TASK INSTRUCTIONS: Within the entries below, find the portion that opens with the line containing "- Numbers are" and closes with the line containing "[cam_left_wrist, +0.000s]". Retype that portion exactly and only.

(Records from a dataset)
————
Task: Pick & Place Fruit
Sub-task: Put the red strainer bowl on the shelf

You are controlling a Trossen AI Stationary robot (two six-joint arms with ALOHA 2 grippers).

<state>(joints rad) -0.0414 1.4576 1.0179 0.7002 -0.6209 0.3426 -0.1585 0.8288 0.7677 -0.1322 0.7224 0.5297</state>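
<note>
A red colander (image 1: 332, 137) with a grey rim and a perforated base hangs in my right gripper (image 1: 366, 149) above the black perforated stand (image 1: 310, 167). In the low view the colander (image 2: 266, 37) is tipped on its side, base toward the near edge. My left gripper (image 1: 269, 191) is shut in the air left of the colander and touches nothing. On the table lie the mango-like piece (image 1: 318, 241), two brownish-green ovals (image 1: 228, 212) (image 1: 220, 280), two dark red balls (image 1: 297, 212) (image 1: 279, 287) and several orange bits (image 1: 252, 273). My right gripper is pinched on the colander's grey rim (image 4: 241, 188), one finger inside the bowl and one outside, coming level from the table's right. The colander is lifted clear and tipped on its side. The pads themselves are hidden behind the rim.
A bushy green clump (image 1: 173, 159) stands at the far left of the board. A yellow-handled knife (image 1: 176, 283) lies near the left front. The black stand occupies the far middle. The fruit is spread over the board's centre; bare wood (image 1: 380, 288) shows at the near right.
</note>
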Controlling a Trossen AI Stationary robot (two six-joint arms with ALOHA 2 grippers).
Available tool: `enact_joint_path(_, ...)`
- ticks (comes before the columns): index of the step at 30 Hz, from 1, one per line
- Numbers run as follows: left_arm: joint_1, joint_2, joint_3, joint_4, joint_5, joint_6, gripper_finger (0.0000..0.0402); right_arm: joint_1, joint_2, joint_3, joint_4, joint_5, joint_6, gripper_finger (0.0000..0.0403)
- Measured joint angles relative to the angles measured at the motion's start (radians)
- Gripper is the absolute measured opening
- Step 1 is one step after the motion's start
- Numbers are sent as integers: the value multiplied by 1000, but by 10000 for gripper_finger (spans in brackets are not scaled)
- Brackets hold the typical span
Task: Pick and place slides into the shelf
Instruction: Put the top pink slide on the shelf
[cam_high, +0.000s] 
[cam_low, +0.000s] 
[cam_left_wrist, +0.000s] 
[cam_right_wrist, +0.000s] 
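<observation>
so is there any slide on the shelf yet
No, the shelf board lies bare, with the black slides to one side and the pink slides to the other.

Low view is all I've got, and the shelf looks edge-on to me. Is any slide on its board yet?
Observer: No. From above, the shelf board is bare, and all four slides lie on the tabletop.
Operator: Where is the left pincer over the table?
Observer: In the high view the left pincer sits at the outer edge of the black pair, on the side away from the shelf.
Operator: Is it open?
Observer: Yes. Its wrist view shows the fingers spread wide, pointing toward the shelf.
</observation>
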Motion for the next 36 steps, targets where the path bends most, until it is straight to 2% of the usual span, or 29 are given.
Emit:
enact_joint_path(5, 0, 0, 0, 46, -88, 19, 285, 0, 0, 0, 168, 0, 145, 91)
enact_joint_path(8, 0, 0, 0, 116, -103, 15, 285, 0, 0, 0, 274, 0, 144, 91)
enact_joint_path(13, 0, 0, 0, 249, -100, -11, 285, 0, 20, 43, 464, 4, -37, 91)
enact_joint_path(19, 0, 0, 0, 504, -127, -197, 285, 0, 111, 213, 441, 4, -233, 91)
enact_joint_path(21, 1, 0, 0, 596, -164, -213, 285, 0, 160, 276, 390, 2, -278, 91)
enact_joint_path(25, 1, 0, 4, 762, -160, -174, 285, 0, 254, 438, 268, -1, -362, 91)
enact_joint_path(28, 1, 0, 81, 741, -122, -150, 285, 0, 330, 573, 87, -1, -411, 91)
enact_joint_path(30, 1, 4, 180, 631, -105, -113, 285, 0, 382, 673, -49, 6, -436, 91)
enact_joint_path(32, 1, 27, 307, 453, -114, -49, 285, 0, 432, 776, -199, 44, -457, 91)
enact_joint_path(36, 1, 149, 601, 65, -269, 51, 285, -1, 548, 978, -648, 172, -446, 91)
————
RESULT:
- Numbers are sent as integers: the value multiplied by 1000, but by 10000 for gripper_finger (spans in brackets are not scaled)
- Brackets hold the typical span
Task: Pick and place slides into the shelf
Instruction: Put the top pink slide on the shelf
[cam_high, +0.000s] 
[cam_low, +0.000s] 
[cam_left_wrist, +0.000s] 

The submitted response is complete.